▶ **PROBLEM TO WORK ON**
Return every line of the listing, exactly as it reads.

▶ **EXERCISE DATA**
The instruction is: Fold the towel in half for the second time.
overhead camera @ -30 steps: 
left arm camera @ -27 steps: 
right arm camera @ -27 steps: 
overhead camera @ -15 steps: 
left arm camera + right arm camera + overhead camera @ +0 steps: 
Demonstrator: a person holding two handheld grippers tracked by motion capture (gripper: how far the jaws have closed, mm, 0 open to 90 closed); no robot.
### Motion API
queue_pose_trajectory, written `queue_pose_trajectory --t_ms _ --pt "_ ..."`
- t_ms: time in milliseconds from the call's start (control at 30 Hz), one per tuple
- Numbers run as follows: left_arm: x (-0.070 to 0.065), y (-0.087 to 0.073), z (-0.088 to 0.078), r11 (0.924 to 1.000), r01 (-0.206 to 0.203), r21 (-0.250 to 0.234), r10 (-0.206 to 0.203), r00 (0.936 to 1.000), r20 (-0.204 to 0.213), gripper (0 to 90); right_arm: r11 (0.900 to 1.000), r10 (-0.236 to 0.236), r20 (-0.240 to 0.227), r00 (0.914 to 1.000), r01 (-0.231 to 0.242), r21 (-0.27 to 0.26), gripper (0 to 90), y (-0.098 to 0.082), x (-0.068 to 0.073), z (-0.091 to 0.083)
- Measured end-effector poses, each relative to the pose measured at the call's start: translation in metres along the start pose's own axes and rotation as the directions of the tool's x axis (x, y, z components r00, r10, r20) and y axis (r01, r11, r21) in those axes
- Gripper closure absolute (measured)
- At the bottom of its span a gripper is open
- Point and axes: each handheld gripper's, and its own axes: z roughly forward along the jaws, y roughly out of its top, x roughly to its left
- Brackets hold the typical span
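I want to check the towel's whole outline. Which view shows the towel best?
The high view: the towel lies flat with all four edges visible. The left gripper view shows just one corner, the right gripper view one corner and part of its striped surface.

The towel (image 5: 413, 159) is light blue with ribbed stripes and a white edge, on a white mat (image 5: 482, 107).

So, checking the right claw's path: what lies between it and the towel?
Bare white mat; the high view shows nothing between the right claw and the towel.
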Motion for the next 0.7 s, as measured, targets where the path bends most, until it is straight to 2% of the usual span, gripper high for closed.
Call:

▶ **RESPONSE FOR THIS EXERCISE**
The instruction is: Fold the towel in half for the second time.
overhead camera @ -30 steps: 
left arm camera @ -27 steps: 
right arm camera @ -27 steps: 
overhead camera @ -15 steps: 
left arm camera + right arm camera + overhead camera @ +0 steps: 
Demonstrator: a person holding two handheld grippers tracked by motion capture (gripper: how far the jaws have closed, mm, 0 open to 90 closed); no robot.
### Motion API
queue_pose_trajectory, written `queue_pose_trajectory --t_ms _ --pt "_ ..."`
- t_ms: time in milliseconds from the call's start (control at 30 Hz), one per tuple
- Numbers run as follows: left_arm: x (-0.070 to 0.065), y (-0.087 to 0.073), z (-0.088 to 0.078), r11 (0.924 to 1.000), r01 (-0.206 to 0.203), r21 (-0.250 to 0.234), r10 (-0.206 to 0.203), r00 (0.936 to 1.000), r20 (-0.204 to 0.213), gripper (0 to 90); right_arm: r11 (0.900 to 1.000), r10 (-0.236 to 0.236), r20 (-0.240 to 0.227), r00 (0.914 to 1.000), r01 (-0.231 to 0.242), r21 (-0.27 to 0.26), gripper (0 to 90), y (-0.098 to 0.082), x (-0.068 to 0.073), z (-0.091 to 0.083)
- Measured end-effector poses, each relative to the pose measured at the call's start: translation in metres along the start pose's own axes and rotation as the directions of the tool's x axis (x, y, z components r00, r10, r20) and y axis (r01, r11, r21) in those axes
- Gripper closure absolute (measured)
- At the bottom of its span a gripper is open
- Point and axes: each handheld gripper's, and its own axes: z roughly forward along the jaws, y roughly out of its top, x roughly to its left
- Brackets hold the typical span
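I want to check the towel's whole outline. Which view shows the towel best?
The high view: the towel lies flat with all four edges visible. The left gripper view shows just one corner, the right gripper view one corner and part of its striped surface.

The towel (image 5: 413, 159) is light blue with ribbed stripes and a white edge, on a white mat (image 5: 482, 107).

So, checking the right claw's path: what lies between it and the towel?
Bare white mat; the high view shows nothing between the right claw and the towel.
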Motion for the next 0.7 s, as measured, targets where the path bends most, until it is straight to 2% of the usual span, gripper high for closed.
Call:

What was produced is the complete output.